WORK INSTRUCTIONS:
With no omissions, write out every record given below.

——————

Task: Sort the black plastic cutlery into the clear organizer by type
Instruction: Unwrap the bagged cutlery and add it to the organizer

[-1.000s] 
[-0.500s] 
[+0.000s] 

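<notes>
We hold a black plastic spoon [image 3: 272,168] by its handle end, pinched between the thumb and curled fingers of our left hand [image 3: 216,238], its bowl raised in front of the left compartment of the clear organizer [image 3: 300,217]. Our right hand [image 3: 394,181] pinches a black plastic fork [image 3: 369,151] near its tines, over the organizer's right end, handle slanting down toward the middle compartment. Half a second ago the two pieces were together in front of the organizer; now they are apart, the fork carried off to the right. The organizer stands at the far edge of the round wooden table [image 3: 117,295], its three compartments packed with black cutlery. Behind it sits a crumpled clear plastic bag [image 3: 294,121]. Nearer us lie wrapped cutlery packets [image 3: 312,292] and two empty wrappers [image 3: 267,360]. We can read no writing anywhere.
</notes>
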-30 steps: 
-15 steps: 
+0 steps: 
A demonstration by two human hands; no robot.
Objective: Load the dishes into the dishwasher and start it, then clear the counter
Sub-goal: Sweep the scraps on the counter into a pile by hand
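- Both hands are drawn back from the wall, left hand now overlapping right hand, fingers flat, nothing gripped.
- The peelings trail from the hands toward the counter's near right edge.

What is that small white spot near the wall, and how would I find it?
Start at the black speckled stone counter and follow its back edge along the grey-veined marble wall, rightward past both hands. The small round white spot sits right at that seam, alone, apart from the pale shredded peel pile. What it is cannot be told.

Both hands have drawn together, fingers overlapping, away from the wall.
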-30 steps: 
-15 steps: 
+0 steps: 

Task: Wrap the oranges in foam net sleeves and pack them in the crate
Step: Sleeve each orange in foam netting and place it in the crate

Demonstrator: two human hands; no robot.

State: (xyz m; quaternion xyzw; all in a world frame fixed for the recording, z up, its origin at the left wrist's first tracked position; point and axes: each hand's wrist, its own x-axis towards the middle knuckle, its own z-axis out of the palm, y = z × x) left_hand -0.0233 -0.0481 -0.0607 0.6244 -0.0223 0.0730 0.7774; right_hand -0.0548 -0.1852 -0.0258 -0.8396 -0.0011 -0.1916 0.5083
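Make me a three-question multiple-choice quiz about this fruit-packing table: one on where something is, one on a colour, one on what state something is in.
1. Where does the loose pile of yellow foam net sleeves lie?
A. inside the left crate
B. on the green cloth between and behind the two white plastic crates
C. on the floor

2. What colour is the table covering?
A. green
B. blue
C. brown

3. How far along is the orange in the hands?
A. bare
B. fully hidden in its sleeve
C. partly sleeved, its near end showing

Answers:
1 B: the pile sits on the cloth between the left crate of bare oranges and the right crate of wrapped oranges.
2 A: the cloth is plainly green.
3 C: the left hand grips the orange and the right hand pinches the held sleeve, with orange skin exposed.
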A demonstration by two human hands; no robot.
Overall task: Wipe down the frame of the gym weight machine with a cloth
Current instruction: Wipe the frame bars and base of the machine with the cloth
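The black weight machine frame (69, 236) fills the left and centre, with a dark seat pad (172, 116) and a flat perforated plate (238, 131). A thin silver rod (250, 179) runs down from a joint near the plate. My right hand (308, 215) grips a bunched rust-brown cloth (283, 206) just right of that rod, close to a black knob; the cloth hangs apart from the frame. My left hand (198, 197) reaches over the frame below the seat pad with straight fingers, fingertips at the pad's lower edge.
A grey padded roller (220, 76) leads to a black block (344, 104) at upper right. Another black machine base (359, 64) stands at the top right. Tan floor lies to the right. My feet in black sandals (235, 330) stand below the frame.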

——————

EXERCISE RESULT:
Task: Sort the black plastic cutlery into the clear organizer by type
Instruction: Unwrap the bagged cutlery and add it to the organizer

[-1.000s] 
[-0.500s] 
[+0.000s] 

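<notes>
We hold a black plastic spoon [image 3: 272,168] by its handle end, pinched between the thumb and curled fingers of our left hand [image 3: 216,238], its bowl raised in front of the left compartment of the clear organizer [image 3: 300,217]. Our right hand [image 3: 394,181] pinches a black plastic fork [image 3: 369,151] near its tines, over the organizer's right end, handle slanting down toward the middle compartment. Half a second ago the two pieces were together in front of the organizer; now they are apart, the fork carried off to the right. The organizer stands at the far edge of the round wooden table [image 3: 117,295], its three compartments packed with black cutlery. Behind it sits a crumpled clear plastic bag [image 3: 294,121]. Nearer us lie wrapped cutlery packets [image 3: 312,292] and two empty wrappers [image 3: 267,360]. We can read no writing anywhere.
</notes>
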-30 steps: 
-15 steps: 
+0 steps: 
A demonstration by two human hands; no robot.
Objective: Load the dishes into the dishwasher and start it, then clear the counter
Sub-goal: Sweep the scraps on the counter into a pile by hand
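- Both hands are drawn back from the wall, left hand now overlapping right hand, fingers flat, nothing gripped.
- The peelings trail from the hands toward the counter's near right edge.

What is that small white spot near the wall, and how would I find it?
Start at the black speckled stone counter and follow its back edge along the grey-veined marble wall, rightward past both hands. The small round white spot sits right at that seam, alone, apart from the pale shredded peel pile. What it is cannot be told.

Both hands have drawn together, fingers overlapping, away from the wall.
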-30 steps: 
-15 steps: 
+0 steps: 

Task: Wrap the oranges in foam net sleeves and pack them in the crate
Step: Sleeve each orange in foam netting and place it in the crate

Demonstrator: two human hands; no robot.

State: (xyz m; quaternion xyzw; all in a world frame fixed for the recording, z up, its origin at the left wrist's first tracked position; point and axes: each hand's wrist, its own x-axis towards the middle knuckle, its own z-axis out of the palm, y = z × x) left_hand -0.0233 -0.0481 -0.0607 0.6244 -0.0223 0.0730 0.7774; right_hand -0.0548 -0.1852 -0.0258 -0.8396 -0.0011 -0.1916 0.5083
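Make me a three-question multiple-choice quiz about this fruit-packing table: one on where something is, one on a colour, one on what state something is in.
1. Where does the loose pile of yellow foam net sleeves lie?
A. inside the left crate
B. on the green cloth between and behind the two white plastic crates
C. on the floor

2. What colour is the table covering?
A. green
B. blue
C. brown

3. How far along is the orange in the hands?
A. bare
B. fully hidden in its sleeve
C. partly sleeved, its near end showing

Answers:
1 B: the pile sits on the cloth between the left crate of bare oranges and the right crate of wrapped oranges.
2 A: the cloth is plainly green.
3 C: the left hand grips the orange and the right hand pinches the held sleeve, with orange skin exposed.
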A demonstration by two human hands; no robot.
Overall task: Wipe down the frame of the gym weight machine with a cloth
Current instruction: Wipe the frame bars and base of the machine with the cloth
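The black weight machine frame (69, 236) fills the left and centre, with a dark seat pad (172, 116) and a flat perforated plate (238, 131). A thin silver rod (250, 179) runs down from a joint near the plate. My right hand (308, 215) grips a bunched rust-brown cloth (283, 206) just right of that rod, close to a black knob; the cloth hangs apart from the frame. My left hand (198, 197) reaches over the frame below the seat pad with straight fingers, fingertips at the pad's lower edge.
A grey padded roller (220, 76) leads to a black block (344, 104) at upper right. Another black machine base (359, 64) stands at the top right. Tan floor lies to the right. My feet in black sandals (235, 330) stand below the frame.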

With this, the answer is finished.